↓↓↓
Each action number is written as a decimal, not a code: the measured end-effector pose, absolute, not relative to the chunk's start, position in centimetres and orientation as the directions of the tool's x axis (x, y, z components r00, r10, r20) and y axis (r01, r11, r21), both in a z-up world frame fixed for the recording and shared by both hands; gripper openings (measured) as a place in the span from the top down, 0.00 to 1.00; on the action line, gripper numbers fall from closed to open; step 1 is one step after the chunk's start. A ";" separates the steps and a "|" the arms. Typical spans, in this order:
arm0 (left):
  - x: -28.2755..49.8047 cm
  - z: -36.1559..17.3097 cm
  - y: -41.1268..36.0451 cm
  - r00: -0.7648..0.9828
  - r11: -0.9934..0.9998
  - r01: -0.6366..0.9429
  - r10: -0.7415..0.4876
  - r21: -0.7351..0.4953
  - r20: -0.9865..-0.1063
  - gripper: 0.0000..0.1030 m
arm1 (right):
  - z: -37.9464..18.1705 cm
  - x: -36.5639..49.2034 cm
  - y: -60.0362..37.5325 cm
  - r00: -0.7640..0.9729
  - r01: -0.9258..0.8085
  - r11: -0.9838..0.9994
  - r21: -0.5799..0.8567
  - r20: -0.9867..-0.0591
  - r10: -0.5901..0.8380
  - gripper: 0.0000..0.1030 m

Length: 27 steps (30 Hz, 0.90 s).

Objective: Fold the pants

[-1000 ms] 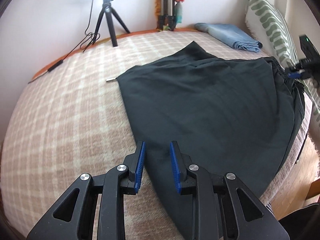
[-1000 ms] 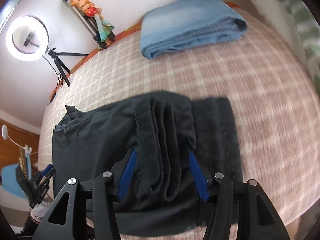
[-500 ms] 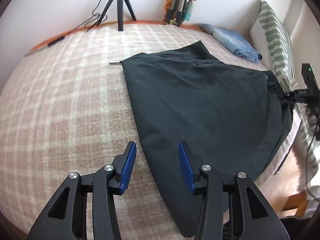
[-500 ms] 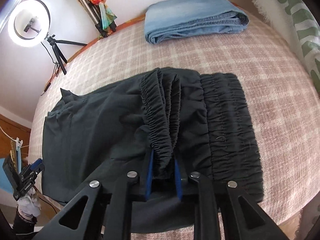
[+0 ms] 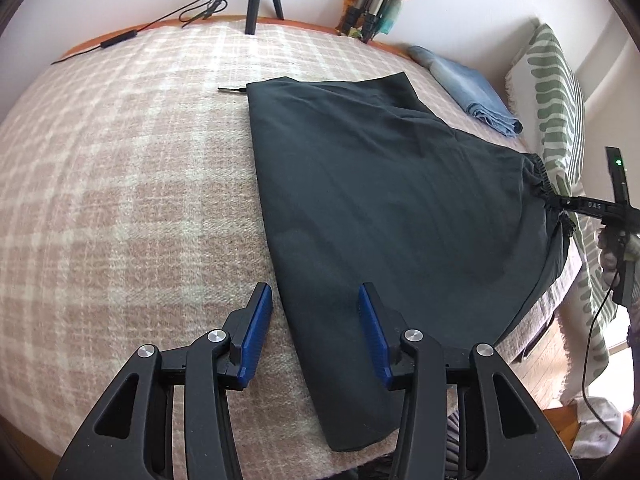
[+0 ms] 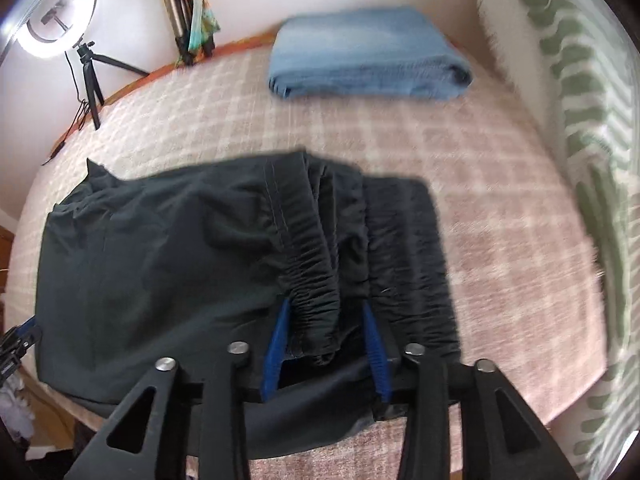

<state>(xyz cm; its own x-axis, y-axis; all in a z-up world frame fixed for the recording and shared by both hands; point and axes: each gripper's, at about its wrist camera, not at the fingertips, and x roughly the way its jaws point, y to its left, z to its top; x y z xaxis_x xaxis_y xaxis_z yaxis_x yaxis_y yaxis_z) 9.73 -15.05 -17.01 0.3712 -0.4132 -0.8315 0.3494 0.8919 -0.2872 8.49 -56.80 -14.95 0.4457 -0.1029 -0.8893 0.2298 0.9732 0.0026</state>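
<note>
Dark pants [image 5: 380, 200] lie flat on the plaid bed cover [image 5: 120, 200], legs doubled over each other. My left gripper [image 5: 314, 292] is open and straddles the long left edge of the legs near the hem, its pads clear of the cloth. In the right wrist view the gathered elastic waistband [image 6: 316, 280] is bunched into a raised fold. My right gripper [image 6: 326, 304] has that fold between its jaws, which are opening, and a gap shows at the right pad. From the left wrist view the right gripper [image 5: 560, 202] sits at the waistband end.
Folded blue jeans [image 6: 360, 52] lie at the back of the bed. A green-striped pillow [image 6: 580, 120] lines the right side. A ring light on a tripod [image 6: 86, 76] and its cable stand at the far edge. A drawstring tip [image 5: 230, 89] pokes out by the pants' far corner.
My left jaws widened over the pants' edge and the wrist rolled. My right jaws pinched shut on the bunched waistband half a second ago and have since spread apart.
</note>
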 end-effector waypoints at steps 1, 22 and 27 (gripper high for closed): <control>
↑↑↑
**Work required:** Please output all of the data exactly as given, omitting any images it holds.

**Result of the exercise:**
Each action number is written as a decimal, not a code: the measured end-effector pose, absolute, not relative to the chunk's start, position in centimetres and orientation as the directions of the tool's x axis (x, y, z components r00, r10, r20) and y axis (r01, r11, r21), both in a z-up world frame fixed for the recording and shared by both hands; gripper openings (measured) as a place in the span from the top down, 0.00 to 1.00; on the action line, gripper numbers fall from closed to open; step 1 is one step after the chunk's start. A ";" separates the steps and a "|" the arms. Typical spans, in this order:
arm0 (left):
  - x: -28.2755..49.8047 cm
  - z: -36.1559..17.3097 cm
  - y: -41.1268..36.0451 cm
  - r00: -0.7648..0.9828
  - r11: -0.9934..0.9998
  - r01: -0.6366..0.9429
  - r10: -0.7415..0.4876
  - r21: -0.7351..0.4953
  - r20: -0.9865..-0.1063
  - gripper: 0.0000..0.1030 m
arm1 (right):
  - z: -37.9464..18.1705 cm
  - x: -36.5639..49.2034 cm
  - y: -60.0362..37.5325 cm
  - r00: -0.7640..0.9729
  - r01: -0.9258..0.8085
  - r11: -0.9838..0.9994
  - r21: -0.5799..0.8567
  - r20: -0.9867..-0.0591
  - r10: -0.5901..0.8380
  - gripper: 0.0000..0.1030 m

Length: 27 steps (30 Hz, 0.90 s).

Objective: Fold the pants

[-1000 ms] 
[-1000 ms] 
[-500 ms] 
[-500 ms] 
[+0 ms] 
[+0 ms] 

<state>(xyz cm; its own x-axis, y-axis; all in a z-up world frame fixed for the recording and shared by both hands; point and axes: each gripper's, at about its wrist camera, not at the fingertips, and x roughly the way its jaws point, y to its left, z to its top; x y z xaxis_x xaxis_y xaxis_z yaxis_x yaxis_y yaxis_z) 9.73 -15.05 -17.01 0.3712 -0.4132 -0.8315 0.3494 0.8919 -0.2872 8.49 -56.80 -14.95 0.4457 -0.1029 -0.8893 0.2298 0.9732 0.0026</state>
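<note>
Dark pants [image 5: 380, 200] lie flat on the plaid bed cover [image 5: 120, 200], legs doubled over each other. My left gripper [image 5: 314, 292] is open and straddles the long left edge of the legs near the hem, its pads clear of the cloth. In the right wrist view the gathered elastic waistband [image 6: 316, 280] is bunched into a raised fold. My right gripper [image 6: 326, 304] has that fold between its jaws, which are opening, and a gap shows at the right pad. From the left wrist view the right gripper [image 5: 560, 202] sits at the waistband end.
Folded blue jeans [image 6: 360, 52] lie at the back of the bed. A green-striped pillow [image 6: 580, 120] lines the right side. A ring light on a tripod [image 6: 86, 76] and its cable stand at the far edge. A drawstring tip [image 5: 230, 89] pokes out by the pants' far corner.
My left jaws widened over the pants' edge and the wrist rolled. My right jaws pinched shut on the bunched waistband half a second ago and have since spread apart.
</note>
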 end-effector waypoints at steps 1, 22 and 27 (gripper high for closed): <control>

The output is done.